## WHAT IS NEEDED
The result should be every line that contains the word "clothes", taken from the material.
Segment Start: EXERCISE DATA
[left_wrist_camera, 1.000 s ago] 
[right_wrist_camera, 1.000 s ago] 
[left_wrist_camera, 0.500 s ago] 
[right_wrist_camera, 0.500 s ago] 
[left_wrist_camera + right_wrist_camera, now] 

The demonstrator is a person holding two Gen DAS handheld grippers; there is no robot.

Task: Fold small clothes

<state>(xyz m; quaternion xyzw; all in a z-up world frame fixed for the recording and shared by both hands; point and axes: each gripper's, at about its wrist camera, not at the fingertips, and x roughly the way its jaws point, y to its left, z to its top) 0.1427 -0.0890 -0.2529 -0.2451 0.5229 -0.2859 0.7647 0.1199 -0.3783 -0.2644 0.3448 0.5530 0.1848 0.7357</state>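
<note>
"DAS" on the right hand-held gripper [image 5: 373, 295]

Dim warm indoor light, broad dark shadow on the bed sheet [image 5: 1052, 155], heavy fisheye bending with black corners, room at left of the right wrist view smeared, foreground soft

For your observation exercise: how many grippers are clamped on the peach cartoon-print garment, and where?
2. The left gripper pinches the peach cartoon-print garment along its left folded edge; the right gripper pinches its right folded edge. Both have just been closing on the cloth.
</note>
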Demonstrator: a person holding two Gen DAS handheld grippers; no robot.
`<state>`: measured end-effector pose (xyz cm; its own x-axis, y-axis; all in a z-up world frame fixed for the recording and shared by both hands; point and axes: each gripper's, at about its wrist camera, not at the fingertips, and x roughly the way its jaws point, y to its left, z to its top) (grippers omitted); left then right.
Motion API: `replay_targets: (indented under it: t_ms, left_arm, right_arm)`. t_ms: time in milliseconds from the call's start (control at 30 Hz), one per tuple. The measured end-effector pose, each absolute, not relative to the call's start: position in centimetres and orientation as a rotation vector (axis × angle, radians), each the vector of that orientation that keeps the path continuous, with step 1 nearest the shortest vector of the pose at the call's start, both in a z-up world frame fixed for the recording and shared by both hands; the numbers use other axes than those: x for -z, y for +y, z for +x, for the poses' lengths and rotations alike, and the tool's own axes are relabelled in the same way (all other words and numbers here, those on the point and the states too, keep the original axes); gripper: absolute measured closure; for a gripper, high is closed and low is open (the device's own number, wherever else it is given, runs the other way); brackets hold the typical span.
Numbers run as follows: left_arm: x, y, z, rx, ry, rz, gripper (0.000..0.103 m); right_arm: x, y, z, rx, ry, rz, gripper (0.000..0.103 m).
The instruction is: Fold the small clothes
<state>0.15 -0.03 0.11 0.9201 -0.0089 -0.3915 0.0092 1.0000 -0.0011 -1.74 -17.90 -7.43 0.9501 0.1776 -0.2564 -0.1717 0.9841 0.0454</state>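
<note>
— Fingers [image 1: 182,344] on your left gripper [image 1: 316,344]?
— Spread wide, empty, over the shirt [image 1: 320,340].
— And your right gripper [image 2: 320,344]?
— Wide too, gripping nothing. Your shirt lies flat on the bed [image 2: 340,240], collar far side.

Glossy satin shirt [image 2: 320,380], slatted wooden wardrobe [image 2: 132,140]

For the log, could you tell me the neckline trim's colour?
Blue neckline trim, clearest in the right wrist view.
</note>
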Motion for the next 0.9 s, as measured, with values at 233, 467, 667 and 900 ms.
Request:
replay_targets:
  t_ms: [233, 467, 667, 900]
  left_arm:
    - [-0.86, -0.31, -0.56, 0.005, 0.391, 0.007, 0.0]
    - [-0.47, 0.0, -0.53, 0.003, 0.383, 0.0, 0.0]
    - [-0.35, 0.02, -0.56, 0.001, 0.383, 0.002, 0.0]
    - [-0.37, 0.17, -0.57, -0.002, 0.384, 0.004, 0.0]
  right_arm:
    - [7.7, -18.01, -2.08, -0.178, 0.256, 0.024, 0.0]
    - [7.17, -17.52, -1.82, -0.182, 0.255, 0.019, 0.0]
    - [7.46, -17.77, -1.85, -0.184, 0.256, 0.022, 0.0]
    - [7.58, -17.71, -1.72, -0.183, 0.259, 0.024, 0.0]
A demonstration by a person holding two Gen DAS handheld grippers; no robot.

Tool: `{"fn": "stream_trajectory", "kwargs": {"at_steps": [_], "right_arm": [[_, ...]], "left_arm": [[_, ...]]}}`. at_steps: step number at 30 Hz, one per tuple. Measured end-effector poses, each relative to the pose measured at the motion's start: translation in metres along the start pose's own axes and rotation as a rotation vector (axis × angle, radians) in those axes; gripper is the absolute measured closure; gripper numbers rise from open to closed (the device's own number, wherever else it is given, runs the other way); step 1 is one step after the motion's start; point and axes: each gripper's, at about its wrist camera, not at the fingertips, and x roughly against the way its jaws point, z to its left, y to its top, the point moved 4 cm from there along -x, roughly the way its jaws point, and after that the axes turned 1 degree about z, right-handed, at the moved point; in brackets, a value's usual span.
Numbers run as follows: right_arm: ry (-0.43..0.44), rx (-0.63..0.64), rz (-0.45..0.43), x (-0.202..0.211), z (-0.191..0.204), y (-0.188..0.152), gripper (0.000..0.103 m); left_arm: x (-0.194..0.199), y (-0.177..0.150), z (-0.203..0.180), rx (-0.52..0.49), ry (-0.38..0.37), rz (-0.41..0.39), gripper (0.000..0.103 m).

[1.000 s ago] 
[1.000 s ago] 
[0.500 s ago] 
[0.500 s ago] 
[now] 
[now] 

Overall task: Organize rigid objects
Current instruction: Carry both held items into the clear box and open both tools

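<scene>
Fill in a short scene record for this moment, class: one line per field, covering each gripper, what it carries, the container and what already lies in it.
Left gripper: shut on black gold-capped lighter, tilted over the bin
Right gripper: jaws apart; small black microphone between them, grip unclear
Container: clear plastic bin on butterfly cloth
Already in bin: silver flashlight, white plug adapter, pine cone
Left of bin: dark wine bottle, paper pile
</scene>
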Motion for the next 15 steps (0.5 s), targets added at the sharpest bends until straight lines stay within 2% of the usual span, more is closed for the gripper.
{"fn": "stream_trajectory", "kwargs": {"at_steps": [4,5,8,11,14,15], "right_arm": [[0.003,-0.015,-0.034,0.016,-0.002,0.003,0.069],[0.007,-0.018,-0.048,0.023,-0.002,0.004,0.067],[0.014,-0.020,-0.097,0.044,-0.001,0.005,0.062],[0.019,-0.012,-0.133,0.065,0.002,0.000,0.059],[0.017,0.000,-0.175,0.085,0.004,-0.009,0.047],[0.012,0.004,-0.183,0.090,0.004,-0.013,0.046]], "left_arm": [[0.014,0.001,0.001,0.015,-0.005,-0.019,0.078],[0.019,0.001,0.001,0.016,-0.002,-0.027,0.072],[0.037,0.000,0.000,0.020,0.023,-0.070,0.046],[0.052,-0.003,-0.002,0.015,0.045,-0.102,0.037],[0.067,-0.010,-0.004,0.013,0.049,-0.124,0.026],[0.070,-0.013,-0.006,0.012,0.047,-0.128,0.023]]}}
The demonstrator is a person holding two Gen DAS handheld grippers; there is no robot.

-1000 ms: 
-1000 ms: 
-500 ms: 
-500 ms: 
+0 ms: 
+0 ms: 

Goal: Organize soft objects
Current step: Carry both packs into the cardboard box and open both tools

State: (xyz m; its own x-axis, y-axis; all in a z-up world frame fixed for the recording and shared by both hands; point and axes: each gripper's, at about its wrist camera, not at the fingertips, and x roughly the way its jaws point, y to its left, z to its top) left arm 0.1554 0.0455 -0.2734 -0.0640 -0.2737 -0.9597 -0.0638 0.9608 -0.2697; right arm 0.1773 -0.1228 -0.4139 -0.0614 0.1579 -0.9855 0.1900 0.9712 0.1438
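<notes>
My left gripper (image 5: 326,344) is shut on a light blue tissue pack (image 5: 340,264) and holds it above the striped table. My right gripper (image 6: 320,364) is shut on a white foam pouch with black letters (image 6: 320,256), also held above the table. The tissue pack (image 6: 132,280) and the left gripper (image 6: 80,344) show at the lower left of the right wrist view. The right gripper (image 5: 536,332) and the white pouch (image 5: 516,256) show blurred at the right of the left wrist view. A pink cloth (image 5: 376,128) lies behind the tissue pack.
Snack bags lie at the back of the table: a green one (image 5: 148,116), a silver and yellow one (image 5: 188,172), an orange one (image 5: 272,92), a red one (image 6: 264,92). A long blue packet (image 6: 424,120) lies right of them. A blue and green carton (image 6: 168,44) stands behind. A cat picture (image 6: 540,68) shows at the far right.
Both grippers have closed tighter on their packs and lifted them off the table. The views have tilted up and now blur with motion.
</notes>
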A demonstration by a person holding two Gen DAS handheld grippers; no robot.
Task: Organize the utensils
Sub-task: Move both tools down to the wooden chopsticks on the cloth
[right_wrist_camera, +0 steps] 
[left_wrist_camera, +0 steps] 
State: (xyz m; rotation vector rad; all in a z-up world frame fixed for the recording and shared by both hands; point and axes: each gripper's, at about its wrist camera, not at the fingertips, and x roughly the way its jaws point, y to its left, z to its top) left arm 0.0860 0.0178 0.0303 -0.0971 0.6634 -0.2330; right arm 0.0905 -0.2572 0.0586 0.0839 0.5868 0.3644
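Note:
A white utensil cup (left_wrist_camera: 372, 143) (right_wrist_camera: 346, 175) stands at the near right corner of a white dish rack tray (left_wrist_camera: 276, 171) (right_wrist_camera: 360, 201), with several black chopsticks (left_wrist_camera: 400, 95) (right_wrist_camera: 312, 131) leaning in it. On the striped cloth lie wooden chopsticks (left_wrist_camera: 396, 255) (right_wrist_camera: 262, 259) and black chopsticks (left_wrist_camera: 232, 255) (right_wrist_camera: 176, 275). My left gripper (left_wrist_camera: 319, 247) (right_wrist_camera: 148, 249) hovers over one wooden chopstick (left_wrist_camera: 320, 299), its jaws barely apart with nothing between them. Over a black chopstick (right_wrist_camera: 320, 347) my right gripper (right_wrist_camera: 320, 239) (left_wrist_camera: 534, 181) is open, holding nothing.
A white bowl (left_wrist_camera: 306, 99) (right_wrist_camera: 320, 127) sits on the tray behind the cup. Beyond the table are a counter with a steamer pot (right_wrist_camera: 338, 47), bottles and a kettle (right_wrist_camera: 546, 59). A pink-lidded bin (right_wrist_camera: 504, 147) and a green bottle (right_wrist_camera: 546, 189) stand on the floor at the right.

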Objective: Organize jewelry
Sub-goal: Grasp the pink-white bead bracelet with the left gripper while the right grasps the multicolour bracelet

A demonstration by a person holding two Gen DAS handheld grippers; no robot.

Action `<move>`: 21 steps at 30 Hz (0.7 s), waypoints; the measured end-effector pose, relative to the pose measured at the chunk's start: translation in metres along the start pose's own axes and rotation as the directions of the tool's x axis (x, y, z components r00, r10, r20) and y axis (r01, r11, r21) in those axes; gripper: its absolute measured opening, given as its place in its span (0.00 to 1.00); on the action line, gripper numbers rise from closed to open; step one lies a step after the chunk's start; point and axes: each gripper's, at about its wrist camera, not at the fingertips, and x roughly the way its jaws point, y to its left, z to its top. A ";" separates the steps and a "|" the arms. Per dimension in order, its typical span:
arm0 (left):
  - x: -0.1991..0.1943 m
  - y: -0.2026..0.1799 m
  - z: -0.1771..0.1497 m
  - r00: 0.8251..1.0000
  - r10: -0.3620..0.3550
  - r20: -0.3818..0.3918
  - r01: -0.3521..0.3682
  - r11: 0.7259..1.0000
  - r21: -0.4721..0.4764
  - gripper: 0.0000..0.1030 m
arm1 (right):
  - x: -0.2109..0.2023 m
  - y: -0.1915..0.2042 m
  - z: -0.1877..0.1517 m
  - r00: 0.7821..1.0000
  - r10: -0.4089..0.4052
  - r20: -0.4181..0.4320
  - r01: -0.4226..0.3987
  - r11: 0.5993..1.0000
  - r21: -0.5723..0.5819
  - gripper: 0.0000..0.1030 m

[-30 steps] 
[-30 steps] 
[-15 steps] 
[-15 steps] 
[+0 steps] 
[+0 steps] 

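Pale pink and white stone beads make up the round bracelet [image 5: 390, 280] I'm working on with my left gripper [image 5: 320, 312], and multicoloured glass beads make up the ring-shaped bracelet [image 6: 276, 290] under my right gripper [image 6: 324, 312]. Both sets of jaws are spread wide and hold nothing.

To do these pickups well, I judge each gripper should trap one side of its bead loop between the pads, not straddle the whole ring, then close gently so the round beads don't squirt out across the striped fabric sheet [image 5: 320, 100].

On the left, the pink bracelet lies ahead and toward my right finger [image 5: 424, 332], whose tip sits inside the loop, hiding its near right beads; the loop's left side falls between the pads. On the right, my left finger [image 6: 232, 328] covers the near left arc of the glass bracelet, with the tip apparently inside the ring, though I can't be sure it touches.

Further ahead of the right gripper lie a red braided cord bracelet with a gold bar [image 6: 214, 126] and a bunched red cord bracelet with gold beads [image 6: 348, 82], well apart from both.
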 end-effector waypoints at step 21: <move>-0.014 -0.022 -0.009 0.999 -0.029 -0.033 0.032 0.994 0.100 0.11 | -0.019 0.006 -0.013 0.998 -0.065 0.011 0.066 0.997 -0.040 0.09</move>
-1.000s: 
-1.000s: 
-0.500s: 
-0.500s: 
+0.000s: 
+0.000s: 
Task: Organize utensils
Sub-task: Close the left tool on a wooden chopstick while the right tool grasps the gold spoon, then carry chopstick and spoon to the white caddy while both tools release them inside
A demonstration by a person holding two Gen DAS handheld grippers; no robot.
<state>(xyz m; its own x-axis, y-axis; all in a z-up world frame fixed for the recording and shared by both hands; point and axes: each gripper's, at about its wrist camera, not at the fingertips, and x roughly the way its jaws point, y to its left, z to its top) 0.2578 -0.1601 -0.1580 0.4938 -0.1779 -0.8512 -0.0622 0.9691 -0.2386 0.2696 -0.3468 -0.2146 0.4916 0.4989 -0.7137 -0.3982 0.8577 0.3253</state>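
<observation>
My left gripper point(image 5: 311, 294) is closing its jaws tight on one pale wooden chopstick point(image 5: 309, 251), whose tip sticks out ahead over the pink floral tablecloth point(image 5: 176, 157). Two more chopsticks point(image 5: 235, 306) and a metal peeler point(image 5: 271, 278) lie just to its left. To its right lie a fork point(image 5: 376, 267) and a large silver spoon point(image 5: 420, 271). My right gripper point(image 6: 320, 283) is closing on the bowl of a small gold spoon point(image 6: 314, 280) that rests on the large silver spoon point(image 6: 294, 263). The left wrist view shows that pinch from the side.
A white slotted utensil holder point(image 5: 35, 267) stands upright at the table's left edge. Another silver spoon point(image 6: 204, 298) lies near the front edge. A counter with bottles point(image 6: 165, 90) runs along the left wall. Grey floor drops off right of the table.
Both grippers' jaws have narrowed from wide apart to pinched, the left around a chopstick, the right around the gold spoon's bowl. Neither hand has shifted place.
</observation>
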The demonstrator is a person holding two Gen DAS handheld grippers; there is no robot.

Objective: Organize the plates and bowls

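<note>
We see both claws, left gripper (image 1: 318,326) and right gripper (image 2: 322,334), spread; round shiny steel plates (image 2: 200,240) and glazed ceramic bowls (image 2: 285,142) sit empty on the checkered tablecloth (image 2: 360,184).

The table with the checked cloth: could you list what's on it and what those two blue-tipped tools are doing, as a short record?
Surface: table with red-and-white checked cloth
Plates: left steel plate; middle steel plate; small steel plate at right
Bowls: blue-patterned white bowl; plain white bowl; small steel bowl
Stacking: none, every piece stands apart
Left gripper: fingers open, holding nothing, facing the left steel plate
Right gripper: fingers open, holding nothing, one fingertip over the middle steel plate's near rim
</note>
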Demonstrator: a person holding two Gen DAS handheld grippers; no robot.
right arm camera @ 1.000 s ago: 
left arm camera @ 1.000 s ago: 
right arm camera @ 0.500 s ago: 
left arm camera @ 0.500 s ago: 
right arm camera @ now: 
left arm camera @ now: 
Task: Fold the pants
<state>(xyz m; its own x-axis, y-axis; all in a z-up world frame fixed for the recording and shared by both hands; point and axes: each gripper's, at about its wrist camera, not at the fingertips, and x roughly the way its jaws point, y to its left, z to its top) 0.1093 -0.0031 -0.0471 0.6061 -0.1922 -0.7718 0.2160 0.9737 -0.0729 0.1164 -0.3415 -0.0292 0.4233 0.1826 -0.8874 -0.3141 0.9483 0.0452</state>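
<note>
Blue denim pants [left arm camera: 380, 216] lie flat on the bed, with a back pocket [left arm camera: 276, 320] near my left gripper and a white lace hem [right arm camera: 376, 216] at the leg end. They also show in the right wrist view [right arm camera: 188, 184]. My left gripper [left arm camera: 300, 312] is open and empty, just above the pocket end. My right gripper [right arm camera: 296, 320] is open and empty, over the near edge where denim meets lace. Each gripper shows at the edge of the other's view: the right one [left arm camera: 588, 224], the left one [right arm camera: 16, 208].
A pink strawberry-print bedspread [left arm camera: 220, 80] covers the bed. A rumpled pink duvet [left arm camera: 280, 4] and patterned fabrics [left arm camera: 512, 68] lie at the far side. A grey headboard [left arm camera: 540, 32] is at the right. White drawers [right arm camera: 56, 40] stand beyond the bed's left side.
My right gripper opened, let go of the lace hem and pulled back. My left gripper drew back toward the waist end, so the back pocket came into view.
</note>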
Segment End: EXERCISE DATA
## SOLUTION
Task: Fold small clothes
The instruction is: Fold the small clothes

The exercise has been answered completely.